6. Om te bepalen welke termijn verweerder moet worden gegund om alsnog tot een
besluit te komen, wordt de uitspraak van de Afdeling bestuursrechtspraak van de Raad van State van 8 juli 2020 [2] als uitgangspunt genomen. In deze uitspraak is geoordeeld dat de te bepalen nadere beslistermijn niet onnodig lang, maar ook niet onrealistisch kort mag zijn.
7. In het geval van eiser heeft verweerder vastgesteld dat nader onderzoek in de vorm van een DNA-onderzoek nodig is. In dergelijke gevallen bepaalt de rechtbank dat verweerder binnen zestien weken na de dag na verzending van deze uitspraak alsnog een besluit bekend moet maken.
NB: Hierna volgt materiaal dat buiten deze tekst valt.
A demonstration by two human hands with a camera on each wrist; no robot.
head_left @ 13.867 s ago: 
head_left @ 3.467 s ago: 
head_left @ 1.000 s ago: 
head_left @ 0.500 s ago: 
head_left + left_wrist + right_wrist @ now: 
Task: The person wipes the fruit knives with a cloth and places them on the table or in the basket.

8. Op grond van artikel 8:55d, tweede lid van de Awb bepaalt de rechtbank dat
verweerder een dwangsom van € 100 moet betalen voor elke dag waarmee deze termijn wordt overschreden. Daarbij geldt een maximum van € 7.500.
9. Omdat de rechtbank het beroep tegen het bestreden besluit gegrond verklaart, bepaalt zij dat verweerder aan eiser het door hem betaalde griffierecht van € 184 moet vergoeden.
10. In de gegrondverklaring van het beroep ziet de rechtbank aanleiding om verweerder
te veroordelen in de door eiser gemaakte proceskosten. Deze kosten worden op grond van
het Besluit proceskosten bestuursrecht voor de door een derde beroepsmatig verleende
rechtsbijstand vastgesteld op € 418,50, bestaande uit een punt voor het indienen van het
beroepschrift met een waarde per punt van € 837 en vermenigvuldigd met wegingsfactor 0,5 (licht). De rechtbank is van oordeel dat de wegingsfactor ‘licht’ van toepassing is aangezien
het beroep alleen ziet op het niet tijdig nemen van een besluit.

Beslissing

De rechtbank:
  • verklaart het beroep gegrond;
  • vernietigt het, met een besluit gelijk te stellen, niet tijdig nemen van een besluit;
  • draagt verweerder op om binnen twintig weken na de dag van verzending van deze uitspraak alsnog een besluit bekend te maken op de aanvraag van eisers;
  • bepaalt dat verweerder aan eisers een dwangsom van € 100 (honderd euro) moet betalen voor elke dag waarmee hij de hiervoor genoemde termijn overschrijdt, met een maximum van € 7.500 (zevenduizendvijfhonderd euro);
  • bepaalt dat verweerder aan eiser het door hem betaalde griffierecht van € 184
(honderdvierentachtig euro) moet vergoeden;
- veroordeelt verweerder in de proceskosten van eisers tot een bedrag van € 418,50 (vierhonderdachttien euro en vijftig cent).
Deze uitspraak is gedaan door mr. A.C.J. van Dooijeweert, rechter, in aanwezigheid van mr. N.F. Kreeftmeijer, griffier, openbaar gemaakt door middel van geanonimiseerde publicatie op
www.rechtspraak.nl.
De uitspraak is bekendgemaakt op:
Bent u het niet eens met deze uitspraak?
Als u het niet eens bent met deze uitspraak, kunt u een brief sturen naar de rechtbank waarin u uitlegt waarom u het er niet mee eens bent. Dit heet een verzetschrift. U moet dit verzetschrift indienen binnen 6 weken na de dag waarop deze uitspraak is verzonden. U ziet deze datum hierboven. Als u graag een zitting wilt waarin u uw verzetschrift kunt toelichten, kunt u dit in uw verzetschrift vermelden.